■ Aim of the exercise
Copy, from the material below, each line that contains the word "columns".

- - - - - - -

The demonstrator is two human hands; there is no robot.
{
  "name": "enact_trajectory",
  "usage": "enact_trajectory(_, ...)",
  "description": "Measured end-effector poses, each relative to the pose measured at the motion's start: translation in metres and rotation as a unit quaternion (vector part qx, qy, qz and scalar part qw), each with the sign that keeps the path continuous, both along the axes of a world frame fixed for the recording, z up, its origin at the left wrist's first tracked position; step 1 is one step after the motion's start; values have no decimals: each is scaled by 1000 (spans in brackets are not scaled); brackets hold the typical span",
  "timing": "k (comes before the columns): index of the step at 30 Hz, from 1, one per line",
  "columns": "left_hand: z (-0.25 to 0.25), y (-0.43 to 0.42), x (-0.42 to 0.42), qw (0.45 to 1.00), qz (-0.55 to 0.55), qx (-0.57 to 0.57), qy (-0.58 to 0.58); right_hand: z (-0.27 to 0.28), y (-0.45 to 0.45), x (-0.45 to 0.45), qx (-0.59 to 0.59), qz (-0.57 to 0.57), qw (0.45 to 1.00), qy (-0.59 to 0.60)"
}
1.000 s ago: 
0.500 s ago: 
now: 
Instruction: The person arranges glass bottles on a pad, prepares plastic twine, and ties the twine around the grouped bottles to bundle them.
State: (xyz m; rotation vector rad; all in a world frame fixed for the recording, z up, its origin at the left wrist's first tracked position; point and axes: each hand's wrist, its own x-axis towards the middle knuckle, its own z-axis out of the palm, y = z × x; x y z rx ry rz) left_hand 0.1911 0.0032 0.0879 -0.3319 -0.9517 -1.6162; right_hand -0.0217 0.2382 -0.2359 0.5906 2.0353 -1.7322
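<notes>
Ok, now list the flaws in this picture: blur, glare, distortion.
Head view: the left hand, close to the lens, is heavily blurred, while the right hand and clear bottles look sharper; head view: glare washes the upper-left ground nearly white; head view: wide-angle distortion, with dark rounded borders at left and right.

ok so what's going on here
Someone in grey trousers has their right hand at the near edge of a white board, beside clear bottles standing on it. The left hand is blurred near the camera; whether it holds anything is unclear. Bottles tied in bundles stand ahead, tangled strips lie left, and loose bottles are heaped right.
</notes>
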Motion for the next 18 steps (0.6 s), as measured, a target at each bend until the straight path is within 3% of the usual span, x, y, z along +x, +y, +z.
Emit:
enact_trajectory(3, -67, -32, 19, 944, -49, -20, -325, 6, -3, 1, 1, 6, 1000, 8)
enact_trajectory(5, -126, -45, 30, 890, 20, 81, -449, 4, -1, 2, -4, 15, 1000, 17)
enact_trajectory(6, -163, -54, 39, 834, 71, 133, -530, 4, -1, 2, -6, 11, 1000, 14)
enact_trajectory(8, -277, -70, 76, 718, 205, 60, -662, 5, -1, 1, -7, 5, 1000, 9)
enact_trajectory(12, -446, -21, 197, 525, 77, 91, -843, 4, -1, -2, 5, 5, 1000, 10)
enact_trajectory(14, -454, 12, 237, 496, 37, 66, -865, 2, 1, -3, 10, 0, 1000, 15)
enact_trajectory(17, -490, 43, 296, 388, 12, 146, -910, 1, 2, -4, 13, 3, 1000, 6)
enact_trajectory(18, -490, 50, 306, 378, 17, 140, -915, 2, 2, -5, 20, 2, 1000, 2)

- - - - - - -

■ Result for this exercise
  "timing": "k (comes before the columns): index of the step at 30 Hz, from 1, one per line",
  "columns": "left_hand: z (-0.25 to 0.25), y (-0.43 to 0.42), x (-0.42 to 0.42), qw (0.45 to 1.00), qz (-0.55 to 0.55), qx (-0.57 to 0.57), qy (-0.58 to 0.58); right_hand: z (-0.27 to 0.28), y (-0.45 to 0.45), x (-0.45 to 0.45), qx (-0.59 to 0.59), qz (-0.57 to 0.57), qw (0.45 to 1.00), qy (-0.59 to 0.60)"

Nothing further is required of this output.